**Activity**
Transcribe the records below exactly as written, from the opening line through the line that contains "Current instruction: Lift".

**Data for analysis**

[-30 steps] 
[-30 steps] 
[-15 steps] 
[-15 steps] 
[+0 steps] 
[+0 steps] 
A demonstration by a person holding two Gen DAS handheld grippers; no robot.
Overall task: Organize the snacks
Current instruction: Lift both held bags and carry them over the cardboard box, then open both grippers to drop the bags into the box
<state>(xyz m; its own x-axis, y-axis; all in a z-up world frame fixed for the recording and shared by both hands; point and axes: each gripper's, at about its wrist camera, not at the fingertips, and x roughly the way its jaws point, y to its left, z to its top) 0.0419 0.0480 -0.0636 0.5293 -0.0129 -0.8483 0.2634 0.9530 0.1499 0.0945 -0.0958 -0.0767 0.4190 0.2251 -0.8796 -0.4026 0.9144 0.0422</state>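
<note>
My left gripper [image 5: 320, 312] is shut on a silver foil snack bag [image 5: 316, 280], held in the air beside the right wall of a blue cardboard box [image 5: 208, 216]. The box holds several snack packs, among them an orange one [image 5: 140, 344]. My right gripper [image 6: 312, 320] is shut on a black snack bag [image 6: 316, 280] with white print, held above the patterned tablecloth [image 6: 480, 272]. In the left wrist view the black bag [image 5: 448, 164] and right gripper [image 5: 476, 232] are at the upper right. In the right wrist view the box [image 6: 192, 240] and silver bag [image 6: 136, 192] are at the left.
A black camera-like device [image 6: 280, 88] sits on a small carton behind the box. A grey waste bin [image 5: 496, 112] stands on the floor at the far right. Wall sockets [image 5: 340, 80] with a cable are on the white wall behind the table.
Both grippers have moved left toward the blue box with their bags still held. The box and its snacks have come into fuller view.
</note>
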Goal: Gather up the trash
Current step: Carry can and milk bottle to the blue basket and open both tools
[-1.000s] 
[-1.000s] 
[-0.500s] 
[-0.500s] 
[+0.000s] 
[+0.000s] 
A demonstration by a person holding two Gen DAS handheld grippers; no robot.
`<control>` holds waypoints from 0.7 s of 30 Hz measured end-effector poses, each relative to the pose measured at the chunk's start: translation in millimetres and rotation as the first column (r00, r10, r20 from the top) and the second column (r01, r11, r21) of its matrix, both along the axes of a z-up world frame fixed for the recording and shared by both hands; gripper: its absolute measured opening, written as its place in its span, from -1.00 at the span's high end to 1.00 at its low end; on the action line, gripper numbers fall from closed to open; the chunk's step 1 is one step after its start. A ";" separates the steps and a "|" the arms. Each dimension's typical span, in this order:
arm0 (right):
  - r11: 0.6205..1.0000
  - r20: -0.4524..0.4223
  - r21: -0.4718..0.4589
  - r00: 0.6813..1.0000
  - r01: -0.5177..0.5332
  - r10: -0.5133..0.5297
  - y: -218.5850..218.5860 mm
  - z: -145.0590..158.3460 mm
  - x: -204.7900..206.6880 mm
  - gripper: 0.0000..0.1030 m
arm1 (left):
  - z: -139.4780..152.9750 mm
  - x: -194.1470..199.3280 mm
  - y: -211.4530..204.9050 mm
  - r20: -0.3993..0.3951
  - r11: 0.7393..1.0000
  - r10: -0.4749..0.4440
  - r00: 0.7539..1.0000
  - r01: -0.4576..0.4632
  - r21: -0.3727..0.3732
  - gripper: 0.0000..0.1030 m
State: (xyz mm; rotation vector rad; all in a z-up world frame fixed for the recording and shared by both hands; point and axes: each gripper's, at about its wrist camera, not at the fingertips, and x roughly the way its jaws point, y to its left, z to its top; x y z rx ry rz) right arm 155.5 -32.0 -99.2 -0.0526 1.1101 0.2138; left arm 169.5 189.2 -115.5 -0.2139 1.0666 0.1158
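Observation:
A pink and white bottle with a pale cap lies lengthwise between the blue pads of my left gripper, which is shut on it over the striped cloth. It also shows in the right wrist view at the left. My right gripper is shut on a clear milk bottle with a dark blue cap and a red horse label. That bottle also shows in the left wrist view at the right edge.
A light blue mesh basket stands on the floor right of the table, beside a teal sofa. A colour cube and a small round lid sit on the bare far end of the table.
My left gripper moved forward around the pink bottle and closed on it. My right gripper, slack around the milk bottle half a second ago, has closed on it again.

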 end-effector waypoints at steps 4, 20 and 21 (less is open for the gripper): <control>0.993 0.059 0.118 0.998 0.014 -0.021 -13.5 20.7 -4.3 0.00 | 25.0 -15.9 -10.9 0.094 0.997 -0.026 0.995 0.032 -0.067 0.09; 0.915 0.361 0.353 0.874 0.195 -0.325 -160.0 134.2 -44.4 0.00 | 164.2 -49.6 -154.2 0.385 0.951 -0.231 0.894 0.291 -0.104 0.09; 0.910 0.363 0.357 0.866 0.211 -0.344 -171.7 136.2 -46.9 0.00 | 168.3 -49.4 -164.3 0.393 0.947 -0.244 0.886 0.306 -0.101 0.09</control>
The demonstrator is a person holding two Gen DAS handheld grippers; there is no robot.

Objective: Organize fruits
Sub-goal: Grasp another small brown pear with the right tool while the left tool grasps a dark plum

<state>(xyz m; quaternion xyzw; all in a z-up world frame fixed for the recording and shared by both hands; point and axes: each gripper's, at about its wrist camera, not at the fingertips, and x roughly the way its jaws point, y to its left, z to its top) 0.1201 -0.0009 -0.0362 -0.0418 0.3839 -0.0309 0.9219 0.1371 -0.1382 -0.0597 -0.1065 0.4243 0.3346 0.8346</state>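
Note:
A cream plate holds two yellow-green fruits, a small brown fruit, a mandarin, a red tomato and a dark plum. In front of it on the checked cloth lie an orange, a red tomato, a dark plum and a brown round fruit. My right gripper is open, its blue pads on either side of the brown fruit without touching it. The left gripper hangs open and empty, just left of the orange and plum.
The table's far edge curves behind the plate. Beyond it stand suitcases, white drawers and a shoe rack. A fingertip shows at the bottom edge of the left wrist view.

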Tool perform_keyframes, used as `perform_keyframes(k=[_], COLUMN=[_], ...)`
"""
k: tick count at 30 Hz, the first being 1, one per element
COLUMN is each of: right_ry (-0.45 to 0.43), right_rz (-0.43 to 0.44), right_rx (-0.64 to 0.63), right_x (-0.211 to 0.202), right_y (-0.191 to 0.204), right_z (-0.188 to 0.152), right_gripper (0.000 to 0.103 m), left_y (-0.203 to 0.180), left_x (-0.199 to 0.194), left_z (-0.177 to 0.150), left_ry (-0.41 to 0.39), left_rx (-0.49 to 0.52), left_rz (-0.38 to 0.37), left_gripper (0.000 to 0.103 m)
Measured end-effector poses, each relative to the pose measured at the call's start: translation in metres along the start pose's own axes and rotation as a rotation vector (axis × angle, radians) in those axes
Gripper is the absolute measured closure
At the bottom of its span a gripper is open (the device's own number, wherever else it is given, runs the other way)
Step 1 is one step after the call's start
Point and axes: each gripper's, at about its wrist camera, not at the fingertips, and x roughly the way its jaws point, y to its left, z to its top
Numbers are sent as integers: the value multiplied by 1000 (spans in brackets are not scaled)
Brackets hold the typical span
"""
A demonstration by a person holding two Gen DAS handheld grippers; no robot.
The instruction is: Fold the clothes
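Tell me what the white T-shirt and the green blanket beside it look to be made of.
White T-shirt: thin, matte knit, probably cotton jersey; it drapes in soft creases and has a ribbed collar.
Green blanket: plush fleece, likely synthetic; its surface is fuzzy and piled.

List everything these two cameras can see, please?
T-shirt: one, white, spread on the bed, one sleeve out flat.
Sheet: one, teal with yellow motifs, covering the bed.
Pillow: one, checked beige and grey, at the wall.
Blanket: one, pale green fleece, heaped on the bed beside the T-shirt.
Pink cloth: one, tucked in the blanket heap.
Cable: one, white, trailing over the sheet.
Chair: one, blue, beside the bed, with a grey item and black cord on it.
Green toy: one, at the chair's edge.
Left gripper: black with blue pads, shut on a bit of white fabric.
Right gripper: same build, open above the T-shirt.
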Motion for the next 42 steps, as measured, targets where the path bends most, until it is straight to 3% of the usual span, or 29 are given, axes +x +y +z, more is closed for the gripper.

**Exercise solution**
[-30 steps] 
[-30 steps] 
[-15 steps] 
[-15 steps] 
[+0 steps] 
[+0 steps] 
A demonstration by a person holding two Gen DAS handheld grippers; no robot.
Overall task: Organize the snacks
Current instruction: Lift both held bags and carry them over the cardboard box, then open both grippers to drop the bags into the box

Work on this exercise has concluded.